Thanks @alyssawilk for responding. Unfortunately there is no ECDS support in istio as per https://github.com/istio/istio/issues/37172. Are you suggesting the using ECDS can avoid listener draining and listener filter draining? cc @howardjohn

howardjohn commented 4 months ago

I don't think envoy can configure access log over ECDS. IIUC this is about listener access log?

adisuissa commented 4 months ago

AFAIK there are certain Listener updates that do not replace the listener, just update in-place. It may be possible to add this functionality for access log updates.

shonecyx commented 4 months ago

Not only AccessLog but also AuthorizationPolicy, we got listener drain for AccessLog change and listener_filter_drain for TCP AuthorizationPolicy and both got data plane impact. @howardjohn

adisuissa commented 4 months ago

I'm not sure how AuthorizationPolicy is being mapped to the xDS API, but if this is part of the network filter, then using ECDS is probably the right way to go.

howardjohn commented 4 months ago

Its an rbac network filter. FWIW we have discussed that in Istio and its somewhat considered intentionally to drain on RBAC change to ensure we don't have old connections that are no longer accepted by the policies (IDK if this is 100% valid, TBH, but its not universally better to use ECDS)

shonecyx commented 4 months ago

@howardjohn What about for the listener drain to not close the connection? For that scenario is it better to use ECDS to avoid the data plane impact?

shonecyx commented 4 months ago

@howardjohn If there is no plan for ECDS in Istio, is it possible to add an annotation(something like applyAfterTimeStamp) in EnvoyFilter to only apply the EnvoyFilter to new pod created, then we can avoid immediate data plane impact to existing sidecars.

shonecyx commented 3 months ago

AFAIK there are certain Listener updates that do not replace the listener, just update in-place. It may be possible to add this functionality for access log updates.

@adisuissa For the access log caused listener drain, is there also function gap in envoy? Need to support listener in-place update for it?

adisuissa commented 3 months ago

Generally speaking, listener in-place replacement is discouraged (long history in Envoy, e.g., #21059, #20100, #16177, #12748). So if there are ways to achieve the requested feature, then they should preferred over this.
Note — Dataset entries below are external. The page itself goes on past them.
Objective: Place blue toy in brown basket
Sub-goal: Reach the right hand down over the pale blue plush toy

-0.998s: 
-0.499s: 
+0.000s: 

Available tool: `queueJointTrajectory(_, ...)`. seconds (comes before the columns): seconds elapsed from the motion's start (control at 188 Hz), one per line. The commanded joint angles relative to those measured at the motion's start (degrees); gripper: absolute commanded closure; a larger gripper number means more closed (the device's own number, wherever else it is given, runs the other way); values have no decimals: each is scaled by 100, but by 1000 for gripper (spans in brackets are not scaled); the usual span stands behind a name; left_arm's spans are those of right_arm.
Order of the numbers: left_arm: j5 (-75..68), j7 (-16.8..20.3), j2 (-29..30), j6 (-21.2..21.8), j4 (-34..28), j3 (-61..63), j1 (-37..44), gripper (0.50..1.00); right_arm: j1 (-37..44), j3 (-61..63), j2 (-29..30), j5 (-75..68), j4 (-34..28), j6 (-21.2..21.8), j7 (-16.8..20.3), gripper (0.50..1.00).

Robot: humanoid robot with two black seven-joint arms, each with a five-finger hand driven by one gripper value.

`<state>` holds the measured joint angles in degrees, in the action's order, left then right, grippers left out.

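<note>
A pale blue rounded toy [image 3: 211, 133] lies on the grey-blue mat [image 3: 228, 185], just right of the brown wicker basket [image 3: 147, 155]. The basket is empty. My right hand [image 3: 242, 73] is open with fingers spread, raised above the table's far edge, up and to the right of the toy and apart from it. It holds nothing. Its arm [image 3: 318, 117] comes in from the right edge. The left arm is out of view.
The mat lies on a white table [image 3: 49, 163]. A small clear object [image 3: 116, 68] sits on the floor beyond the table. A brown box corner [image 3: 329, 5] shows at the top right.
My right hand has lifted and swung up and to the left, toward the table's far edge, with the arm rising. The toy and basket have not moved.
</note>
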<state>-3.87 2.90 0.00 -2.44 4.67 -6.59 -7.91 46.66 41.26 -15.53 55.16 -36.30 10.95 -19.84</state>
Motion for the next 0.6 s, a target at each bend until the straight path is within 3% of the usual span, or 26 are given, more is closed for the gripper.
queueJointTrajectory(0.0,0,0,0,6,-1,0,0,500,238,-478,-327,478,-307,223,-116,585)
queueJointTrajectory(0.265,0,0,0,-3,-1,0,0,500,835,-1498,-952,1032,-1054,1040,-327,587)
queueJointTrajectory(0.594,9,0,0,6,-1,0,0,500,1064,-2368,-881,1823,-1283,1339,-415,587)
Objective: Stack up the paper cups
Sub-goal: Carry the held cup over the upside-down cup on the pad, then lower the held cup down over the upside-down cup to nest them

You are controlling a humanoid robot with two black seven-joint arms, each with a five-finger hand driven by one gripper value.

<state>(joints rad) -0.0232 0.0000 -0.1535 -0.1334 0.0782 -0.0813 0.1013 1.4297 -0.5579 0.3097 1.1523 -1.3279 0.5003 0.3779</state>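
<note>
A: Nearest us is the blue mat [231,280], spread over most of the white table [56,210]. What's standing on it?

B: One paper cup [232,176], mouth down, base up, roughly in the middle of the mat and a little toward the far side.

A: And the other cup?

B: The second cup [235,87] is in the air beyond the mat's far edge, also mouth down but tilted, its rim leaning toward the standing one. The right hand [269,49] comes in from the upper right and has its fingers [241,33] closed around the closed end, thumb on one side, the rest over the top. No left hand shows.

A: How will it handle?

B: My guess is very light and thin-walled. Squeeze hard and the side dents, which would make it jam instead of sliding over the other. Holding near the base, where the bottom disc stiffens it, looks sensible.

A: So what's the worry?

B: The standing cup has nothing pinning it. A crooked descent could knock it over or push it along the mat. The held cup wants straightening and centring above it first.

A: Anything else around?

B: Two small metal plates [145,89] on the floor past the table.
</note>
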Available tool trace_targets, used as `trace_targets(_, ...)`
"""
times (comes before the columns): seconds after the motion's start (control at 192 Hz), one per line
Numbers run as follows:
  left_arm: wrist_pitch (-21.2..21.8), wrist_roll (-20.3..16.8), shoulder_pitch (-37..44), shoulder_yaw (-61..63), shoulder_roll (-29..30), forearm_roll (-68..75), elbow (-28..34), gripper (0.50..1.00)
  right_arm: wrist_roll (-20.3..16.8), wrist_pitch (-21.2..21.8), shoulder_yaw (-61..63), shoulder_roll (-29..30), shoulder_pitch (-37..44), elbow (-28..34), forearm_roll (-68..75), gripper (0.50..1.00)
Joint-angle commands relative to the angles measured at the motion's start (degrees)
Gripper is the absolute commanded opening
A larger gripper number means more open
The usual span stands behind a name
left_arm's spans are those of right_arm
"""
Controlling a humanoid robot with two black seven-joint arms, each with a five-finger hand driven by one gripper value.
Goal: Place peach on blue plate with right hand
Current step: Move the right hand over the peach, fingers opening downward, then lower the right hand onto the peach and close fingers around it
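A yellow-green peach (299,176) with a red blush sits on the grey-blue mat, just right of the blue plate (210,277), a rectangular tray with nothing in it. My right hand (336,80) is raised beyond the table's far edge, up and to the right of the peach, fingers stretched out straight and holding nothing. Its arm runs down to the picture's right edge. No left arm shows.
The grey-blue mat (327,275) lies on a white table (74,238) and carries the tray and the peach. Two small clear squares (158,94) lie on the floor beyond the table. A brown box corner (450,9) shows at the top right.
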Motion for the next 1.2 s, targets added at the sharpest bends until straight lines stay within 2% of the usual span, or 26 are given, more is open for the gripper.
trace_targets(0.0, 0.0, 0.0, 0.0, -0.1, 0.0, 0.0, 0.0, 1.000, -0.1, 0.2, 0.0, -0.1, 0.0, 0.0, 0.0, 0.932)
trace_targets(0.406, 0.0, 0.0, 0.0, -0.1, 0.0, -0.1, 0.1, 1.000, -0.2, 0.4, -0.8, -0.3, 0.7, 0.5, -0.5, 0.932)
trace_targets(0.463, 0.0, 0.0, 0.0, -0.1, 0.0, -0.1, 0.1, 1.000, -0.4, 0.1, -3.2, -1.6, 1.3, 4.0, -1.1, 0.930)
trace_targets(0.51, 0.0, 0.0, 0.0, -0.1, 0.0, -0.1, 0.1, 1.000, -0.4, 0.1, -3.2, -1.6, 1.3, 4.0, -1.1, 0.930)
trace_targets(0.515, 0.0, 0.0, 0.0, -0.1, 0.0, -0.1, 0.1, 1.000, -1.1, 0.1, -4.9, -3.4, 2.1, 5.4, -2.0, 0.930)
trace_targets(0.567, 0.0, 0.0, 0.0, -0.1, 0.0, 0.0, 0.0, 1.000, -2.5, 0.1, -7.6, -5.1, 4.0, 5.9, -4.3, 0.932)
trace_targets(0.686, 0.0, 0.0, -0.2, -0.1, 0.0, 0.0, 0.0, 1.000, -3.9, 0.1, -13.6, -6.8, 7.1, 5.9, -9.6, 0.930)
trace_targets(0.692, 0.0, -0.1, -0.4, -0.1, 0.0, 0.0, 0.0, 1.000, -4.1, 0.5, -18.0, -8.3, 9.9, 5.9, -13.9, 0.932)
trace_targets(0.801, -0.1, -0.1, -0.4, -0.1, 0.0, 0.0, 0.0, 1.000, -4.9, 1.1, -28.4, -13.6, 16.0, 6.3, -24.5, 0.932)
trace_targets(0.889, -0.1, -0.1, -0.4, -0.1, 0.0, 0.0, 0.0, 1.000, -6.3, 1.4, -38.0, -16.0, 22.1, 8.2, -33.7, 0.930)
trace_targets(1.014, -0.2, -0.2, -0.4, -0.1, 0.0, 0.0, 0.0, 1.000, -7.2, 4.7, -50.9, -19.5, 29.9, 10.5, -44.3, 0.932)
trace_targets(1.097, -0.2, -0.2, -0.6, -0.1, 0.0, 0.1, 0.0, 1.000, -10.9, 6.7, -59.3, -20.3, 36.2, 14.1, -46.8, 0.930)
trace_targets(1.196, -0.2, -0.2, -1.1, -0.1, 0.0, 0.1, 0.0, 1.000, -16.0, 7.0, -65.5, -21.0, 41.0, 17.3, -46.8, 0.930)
If there are specific fields that are updated and known not to cause issues, then it may be possible to add this kind of support (probably following up on changes made in #10662). Can you please add more context on this issue, such as which fields need to be updated without draining? Will it be possible to provide the relevant Envoy config? Looking more closely at the Istio bug you've linked it seems that this is not a listener's access-log update, but an HCM filter update, is this correct? If so, it does seem that using ECDS is the right way to go here.

shonecyx commented 3 months ago

Thanks @adisuissa for the details. We have different user cases that need to update the access-log and the massive listener drain or listener filter drain cause data plane impact.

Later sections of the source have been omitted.